* Assigned task *
Exactly as they appear below, repeat the lines from the one with "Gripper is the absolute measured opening" through the one with "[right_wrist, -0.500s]", and no others.

Source records Start Marker

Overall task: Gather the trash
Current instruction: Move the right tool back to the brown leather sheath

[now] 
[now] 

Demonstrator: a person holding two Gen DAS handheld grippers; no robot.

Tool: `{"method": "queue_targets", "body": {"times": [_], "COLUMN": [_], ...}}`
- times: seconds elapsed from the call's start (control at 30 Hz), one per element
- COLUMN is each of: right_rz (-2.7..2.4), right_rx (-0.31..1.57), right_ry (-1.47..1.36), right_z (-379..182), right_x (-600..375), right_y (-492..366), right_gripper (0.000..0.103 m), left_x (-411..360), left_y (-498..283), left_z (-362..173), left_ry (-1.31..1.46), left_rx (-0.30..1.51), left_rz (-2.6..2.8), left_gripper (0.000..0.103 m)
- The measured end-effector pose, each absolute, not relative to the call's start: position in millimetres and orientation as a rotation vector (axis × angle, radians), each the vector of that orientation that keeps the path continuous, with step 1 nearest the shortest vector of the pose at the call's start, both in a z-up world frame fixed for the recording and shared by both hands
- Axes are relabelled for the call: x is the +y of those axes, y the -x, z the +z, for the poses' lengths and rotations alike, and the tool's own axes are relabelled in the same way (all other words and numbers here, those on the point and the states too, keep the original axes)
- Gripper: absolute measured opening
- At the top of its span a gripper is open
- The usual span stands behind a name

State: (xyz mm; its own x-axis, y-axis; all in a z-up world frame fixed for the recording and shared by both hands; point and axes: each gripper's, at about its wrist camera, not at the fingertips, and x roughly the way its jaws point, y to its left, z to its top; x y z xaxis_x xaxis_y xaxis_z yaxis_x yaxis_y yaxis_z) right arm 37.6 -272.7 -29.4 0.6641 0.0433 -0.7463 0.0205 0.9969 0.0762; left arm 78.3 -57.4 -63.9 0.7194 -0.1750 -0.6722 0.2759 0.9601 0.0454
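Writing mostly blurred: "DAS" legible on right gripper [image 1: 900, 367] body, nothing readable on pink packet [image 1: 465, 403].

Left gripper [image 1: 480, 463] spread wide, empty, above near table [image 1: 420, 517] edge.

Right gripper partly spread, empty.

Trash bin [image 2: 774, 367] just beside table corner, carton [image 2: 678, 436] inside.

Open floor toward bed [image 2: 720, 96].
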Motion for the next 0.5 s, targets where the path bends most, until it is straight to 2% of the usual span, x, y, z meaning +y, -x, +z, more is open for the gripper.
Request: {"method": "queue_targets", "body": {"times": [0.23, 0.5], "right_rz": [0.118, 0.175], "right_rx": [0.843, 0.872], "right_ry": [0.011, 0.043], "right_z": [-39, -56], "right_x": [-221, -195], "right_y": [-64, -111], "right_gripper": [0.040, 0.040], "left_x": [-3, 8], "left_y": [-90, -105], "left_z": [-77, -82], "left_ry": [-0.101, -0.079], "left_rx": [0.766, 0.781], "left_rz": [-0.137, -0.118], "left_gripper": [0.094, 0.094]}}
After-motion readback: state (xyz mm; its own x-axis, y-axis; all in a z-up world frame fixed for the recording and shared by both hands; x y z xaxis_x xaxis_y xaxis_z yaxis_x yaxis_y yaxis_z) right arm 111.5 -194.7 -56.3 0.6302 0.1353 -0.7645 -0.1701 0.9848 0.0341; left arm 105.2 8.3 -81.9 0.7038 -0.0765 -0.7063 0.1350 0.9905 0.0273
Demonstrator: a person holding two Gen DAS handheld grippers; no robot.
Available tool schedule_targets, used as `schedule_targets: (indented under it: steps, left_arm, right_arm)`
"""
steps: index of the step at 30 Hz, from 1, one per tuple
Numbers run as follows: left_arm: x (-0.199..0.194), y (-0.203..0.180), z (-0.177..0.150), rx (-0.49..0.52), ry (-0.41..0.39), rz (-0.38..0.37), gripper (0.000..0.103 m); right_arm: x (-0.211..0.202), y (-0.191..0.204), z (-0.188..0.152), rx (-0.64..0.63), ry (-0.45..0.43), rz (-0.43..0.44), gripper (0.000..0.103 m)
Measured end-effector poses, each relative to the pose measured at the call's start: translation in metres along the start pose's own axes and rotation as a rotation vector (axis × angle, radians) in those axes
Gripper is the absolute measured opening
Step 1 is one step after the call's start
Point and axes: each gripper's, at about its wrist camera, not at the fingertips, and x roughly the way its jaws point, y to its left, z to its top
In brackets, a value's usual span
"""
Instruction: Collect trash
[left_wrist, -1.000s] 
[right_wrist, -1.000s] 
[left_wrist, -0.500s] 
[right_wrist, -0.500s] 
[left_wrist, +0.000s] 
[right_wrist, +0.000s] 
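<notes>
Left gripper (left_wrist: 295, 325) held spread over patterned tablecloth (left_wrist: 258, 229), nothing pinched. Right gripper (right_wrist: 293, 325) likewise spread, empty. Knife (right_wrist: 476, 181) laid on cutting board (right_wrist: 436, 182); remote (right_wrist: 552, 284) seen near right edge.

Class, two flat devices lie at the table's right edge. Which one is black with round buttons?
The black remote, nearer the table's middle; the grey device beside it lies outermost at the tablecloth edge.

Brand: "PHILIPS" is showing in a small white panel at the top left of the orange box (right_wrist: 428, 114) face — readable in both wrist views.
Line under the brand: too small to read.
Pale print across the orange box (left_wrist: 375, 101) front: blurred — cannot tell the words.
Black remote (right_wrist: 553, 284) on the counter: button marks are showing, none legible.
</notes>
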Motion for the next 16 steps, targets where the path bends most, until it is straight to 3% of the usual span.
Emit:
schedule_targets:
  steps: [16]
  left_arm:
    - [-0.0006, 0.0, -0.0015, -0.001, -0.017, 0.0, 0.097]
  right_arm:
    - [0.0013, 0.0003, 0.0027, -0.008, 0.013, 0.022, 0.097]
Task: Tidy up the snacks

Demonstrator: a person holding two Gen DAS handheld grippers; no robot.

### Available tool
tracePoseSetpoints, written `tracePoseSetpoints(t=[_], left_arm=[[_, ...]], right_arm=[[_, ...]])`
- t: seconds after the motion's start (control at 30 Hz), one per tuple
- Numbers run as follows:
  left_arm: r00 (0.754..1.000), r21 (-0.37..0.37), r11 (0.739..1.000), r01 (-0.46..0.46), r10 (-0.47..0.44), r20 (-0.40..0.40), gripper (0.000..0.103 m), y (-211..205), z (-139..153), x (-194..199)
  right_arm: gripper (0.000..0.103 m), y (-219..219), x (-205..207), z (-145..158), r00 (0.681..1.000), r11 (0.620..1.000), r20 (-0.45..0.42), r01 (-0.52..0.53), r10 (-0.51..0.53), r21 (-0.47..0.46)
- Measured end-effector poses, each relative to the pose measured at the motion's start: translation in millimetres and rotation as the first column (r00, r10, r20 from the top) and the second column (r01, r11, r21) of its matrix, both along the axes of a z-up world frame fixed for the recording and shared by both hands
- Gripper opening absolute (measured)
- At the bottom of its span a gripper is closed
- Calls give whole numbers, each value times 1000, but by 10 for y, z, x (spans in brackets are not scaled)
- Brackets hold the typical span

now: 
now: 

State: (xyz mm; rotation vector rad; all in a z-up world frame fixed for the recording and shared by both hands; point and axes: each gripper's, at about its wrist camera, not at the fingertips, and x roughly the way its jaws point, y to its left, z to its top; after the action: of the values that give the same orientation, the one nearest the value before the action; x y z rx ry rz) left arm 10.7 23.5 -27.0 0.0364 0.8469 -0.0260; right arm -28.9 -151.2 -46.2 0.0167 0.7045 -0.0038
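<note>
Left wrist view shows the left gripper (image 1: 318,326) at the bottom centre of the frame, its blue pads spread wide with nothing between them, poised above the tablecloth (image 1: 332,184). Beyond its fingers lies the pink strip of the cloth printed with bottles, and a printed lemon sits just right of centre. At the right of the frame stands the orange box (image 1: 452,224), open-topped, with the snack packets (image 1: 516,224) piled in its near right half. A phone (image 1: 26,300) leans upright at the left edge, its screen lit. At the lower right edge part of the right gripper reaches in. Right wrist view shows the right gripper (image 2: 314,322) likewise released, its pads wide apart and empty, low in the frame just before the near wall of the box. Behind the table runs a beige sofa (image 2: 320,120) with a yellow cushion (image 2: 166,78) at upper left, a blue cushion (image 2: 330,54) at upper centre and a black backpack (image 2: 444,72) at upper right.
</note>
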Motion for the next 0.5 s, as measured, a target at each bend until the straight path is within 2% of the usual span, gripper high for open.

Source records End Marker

* Your solution *
Gripper is the absolute measured opening
Step 1 is one step after the call's start
Point and axes: each gripper's, at about its wrist camera, not at the fingertips, and x roughly the way its jaws point, y to its left, z to its top
In brackets, a value's usual span
"""
Instruction: Collect trash
[left_wrist, -1.000s] 
[right_wrist, -1.000s] 
[left_wrist, -0.500s] 
[right_wrist, -0.500s] 

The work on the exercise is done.